Crazy presidential/vice presidential question

Can a political party game the U.S. electoral system to keep a President in office virtually indefinitely?
Here’s the hypothetical scenario: A particular political party wants to keep a highly popular and successful president, “John Doe,” in the White House for as long as possible. (In their minds, he’s the greatest President ever. The vast majority of American voters also consider this “John Doe” guy one of the greatest presidents of all time, and want him to be president as long as possible.)
Now, Constitutional term limits mandate that “John Doe” must leave office after serving two presidential terms of four years each, just like every President since FDR. However, “John Doe” doesn’t leave politics. He becomes the vice presidential candidate for the next presidential candidate of his political party. This candidate wins and becomes president, making “John Doe” Vice President.
And now here is how the gaming strategy works: There is no term limit on how many times a Vice President can be re-elected, or serve as a vice president. And when this presidential candidate is elected President, and takes office, he promptly resigns his Presidency (due to an agreed-upon arrangement with “John Doe,”) promptly making “John Doe” president again. For four more years.
This cycle repeats itself indefinitely. In every election, “John Doe” doesn’t run as a presidential candidate; he runs as the VP candidate for a ‘presidential candidate’ who will always promptly resign his ‘presidency’ as soon as he takes office, thus handing over the reins to “John Doe” and make “John Doe” president for yet another 4-year term. (There could be a different ‘presidential candidate’ each time, to avoid the whole ‘you can’t be elected President twice’ legal barrier.)
Under such conditions, couldn’t “John Doe” serve as President for decades?

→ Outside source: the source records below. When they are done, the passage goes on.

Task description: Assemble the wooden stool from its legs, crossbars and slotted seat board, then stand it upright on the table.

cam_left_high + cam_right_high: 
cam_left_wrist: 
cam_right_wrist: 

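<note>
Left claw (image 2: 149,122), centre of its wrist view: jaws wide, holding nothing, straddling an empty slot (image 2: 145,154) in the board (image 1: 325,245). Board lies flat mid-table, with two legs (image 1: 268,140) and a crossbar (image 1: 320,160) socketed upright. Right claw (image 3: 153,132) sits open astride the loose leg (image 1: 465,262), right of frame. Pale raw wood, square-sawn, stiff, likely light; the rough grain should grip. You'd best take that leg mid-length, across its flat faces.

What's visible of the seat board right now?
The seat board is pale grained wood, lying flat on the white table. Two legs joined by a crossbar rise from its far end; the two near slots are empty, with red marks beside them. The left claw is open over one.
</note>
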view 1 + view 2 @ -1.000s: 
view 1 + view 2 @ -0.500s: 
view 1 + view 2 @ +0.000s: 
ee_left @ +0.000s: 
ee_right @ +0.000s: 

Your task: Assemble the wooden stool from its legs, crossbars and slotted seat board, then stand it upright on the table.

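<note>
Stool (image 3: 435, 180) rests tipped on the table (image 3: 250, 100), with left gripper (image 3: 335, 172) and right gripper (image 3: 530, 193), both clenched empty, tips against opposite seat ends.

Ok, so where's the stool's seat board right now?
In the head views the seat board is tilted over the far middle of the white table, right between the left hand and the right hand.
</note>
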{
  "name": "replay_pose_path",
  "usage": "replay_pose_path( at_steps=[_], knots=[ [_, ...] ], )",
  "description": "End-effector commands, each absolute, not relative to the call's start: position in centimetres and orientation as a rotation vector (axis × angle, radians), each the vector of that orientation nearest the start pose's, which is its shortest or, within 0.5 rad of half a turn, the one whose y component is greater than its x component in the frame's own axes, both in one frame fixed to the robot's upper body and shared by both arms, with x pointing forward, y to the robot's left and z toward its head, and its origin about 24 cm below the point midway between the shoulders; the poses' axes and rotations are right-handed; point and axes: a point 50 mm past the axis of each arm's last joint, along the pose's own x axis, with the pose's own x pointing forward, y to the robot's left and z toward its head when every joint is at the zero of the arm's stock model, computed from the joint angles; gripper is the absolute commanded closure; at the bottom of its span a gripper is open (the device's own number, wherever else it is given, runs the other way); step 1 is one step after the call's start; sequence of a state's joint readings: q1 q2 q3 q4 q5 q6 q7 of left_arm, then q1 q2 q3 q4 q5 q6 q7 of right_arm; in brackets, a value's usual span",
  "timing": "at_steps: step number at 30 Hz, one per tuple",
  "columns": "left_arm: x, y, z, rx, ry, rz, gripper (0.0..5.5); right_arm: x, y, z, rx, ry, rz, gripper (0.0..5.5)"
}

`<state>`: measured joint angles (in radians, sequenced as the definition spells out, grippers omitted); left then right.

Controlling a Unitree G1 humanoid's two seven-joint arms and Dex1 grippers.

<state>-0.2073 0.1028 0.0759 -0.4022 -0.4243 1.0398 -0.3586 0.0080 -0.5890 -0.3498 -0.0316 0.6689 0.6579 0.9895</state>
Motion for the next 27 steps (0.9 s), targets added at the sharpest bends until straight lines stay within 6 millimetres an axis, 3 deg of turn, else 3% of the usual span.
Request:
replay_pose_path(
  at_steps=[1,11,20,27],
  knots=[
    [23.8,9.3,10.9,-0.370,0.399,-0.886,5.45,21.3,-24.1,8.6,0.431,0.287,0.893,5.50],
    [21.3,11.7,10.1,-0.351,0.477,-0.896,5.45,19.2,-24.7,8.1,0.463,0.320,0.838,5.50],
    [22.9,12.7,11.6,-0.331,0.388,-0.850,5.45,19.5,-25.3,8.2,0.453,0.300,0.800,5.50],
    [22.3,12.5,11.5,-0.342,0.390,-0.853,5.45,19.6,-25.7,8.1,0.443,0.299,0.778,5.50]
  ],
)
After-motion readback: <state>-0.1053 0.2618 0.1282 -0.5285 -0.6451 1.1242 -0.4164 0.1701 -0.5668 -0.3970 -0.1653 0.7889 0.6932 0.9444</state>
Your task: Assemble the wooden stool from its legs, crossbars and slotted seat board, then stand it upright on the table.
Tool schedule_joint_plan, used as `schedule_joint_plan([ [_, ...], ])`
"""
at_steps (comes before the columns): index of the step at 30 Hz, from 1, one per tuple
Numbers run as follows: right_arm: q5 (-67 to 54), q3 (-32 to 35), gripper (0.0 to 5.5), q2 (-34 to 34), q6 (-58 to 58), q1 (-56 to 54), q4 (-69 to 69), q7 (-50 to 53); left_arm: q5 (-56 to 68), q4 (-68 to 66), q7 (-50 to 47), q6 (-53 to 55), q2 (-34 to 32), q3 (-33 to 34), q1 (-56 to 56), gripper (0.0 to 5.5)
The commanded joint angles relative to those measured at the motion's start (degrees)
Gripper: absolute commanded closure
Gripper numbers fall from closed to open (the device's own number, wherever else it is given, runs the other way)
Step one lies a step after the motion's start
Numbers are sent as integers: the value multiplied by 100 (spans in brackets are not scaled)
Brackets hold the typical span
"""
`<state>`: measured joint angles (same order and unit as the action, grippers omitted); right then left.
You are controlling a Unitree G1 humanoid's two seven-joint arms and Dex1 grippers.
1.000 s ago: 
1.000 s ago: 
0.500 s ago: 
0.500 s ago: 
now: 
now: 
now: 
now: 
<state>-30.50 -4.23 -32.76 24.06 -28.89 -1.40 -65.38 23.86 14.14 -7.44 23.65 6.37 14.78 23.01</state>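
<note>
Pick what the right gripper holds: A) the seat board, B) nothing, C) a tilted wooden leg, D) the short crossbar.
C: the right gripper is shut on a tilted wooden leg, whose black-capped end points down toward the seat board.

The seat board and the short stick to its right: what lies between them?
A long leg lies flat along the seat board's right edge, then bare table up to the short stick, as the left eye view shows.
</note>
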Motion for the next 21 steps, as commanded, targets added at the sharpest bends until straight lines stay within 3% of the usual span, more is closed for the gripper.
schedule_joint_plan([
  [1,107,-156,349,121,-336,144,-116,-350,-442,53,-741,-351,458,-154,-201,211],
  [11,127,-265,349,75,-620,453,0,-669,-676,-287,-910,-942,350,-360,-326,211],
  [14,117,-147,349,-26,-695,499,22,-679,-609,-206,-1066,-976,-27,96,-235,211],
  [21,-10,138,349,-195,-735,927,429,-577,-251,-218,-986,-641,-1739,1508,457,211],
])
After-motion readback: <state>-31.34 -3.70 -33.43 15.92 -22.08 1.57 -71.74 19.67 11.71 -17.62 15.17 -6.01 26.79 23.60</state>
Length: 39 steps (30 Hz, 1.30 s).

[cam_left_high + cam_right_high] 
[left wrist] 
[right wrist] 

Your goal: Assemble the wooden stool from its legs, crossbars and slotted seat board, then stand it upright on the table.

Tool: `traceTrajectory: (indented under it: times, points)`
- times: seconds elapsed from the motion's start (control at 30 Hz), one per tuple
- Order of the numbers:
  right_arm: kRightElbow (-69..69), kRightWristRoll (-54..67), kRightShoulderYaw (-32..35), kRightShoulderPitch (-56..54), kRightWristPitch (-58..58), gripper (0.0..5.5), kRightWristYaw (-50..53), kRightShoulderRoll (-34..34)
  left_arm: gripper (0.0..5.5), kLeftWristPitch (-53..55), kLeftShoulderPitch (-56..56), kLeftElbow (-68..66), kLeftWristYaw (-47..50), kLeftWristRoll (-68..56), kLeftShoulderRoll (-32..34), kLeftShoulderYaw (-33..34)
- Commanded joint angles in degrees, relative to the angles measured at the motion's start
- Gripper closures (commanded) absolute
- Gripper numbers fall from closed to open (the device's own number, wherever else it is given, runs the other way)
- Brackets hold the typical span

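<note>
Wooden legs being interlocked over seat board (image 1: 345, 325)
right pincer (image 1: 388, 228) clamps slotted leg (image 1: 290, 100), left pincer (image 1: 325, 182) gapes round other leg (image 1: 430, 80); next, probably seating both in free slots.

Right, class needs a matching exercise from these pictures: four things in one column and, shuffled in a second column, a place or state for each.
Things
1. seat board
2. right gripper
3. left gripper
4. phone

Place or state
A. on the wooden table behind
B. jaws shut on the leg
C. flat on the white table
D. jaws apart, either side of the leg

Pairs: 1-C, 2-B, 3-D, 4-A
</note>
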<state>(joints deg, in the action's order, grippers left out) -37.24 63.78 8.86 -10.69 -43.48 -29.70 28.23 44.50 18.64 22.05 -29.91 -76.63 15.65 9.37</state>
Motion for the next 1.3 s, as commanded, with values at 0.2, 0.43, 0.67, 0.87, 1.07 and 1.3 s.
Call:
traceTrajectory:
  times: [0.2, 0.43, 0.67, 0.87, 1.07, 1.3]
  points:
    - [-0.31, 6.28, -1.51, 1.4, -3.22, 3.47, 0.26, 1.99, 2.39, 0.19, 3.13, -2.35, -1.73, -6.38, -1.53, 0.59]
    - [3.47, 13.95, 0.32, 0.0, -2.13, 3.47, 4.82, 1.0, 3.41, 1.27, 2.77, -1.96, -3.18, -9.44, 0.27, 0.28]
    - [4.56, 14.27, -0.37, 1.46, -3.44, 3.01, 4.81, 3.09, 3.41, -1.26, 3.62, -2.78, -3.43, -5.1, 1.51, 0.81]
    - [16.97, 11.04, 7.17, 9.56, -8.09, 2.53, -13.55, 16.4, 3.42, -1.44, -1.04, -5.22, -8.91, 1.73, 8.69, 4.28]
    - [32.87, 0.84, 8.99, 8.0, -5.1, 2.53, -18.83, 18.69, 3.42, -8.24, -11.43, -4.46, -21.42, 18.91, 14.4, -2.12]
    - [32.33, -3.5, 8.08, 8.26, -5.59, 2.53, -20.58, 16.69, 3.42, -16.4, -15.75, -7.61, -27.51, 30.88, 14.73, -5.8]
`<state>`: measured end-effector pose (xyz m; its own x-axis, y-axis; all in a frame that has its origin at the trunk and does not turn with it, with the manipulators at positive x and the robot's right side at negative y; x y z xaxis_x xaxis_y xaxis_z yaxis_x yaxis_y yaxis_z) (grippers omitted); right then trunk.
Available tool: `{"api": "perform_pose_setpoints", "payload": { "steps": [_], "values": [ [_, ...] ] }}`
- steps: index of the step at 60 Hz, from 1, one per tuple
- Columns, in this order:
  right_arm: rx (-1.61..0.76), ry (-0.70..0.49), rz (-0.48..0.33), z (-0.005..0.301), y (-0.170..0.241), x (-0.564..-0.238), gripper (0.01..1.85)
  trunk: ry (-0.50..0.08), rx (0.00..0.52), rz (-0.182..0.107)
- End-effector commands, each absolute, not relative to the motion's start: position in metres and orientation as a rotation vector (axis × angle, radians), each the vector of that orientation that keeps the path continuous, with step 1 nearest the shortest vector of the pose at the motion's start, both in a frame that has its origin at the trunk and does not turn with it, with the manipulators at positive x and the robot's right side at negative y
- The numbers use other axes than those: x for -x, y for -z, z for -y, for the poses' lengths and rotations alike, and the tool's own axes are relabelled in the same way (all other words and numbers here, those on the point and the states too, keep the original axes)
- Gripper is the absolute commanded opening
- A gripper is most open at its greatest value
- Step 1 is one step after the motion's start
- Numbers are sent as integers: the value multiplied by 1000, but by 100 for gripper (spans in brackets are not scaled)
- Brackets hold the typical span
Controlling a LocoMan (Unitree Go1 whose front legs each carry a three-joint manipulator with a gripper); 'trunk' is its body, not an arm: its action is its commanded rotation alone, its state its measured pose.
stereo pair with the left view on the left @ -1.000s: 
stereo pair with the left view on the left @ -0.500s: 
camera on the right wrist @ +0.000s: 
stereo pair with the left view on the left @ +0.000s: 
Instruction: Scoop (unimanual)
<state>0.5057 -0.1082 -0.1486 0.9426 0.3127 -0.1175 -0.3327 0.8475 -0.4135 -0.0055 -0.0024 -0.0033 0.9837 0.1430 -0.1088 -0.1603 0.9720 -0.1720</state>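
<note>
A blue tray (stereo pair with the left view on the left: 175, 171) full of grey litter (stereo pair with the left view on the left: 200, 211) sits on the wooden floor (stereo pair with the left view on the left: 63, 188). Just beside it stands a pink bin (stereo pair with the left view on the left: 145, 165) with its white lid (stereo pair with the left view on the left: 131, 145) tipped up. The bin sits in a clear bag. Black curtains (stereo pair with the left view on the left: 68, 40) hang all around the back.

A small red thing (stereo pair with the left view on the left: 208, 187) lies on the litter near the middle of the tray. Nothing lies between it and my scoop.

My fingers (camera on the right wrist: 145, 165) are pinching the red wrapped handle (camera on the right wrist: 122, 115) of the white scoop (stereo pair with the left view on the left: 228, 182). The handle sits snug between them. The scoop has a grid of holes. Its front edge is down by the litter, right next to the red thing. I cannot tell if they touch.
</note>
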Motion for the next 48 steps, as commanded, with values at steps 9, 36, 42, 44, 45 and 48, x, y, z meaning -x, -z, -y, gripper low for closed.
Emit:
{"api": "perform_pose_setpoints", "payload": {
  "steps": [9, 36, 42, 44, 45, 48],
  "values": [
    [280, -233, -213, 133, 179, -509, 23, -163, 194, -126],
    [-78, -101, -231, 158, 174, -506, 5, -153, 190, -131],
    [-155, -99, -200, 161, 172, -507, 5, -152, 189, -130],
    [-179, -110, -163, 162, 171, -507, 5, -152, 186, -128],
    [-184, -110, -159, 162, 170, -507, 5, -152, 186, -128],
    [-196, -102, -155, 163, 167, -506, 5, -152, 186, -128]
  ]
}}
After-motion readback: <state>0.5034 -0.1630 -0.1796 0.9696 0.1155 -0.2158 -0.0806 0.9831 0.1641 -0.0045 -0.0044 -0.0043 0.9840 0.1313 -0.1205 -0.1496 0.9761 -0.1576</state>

I’m sure some legal scholar can poke holes in my hypothetical scenario here. And, of course, practical considerations probably wouldn’t let this happen - American voters would tire of this, the media would lambast such electioneering shenanigans, etc. But *in theory, *couldn’t a politician game the U.S. electoral system to let himself be President for decades, as long as the voters re-elect his party back into the White House each and every time?

One of the requirements of being elected Vice President is you have to be eligible to be President. Anyone who’s been elected to the Presidency twice is not eligible.

People will nitpick about the exact wording of the text but the intent is pretty clear.

The legal way to do this would be to repeal the 22nd Amendment. (It’s amazing how many people come up with convoluted plans and overlook the obvious solution.) Then your guy could run openly for President as many times as he wanted.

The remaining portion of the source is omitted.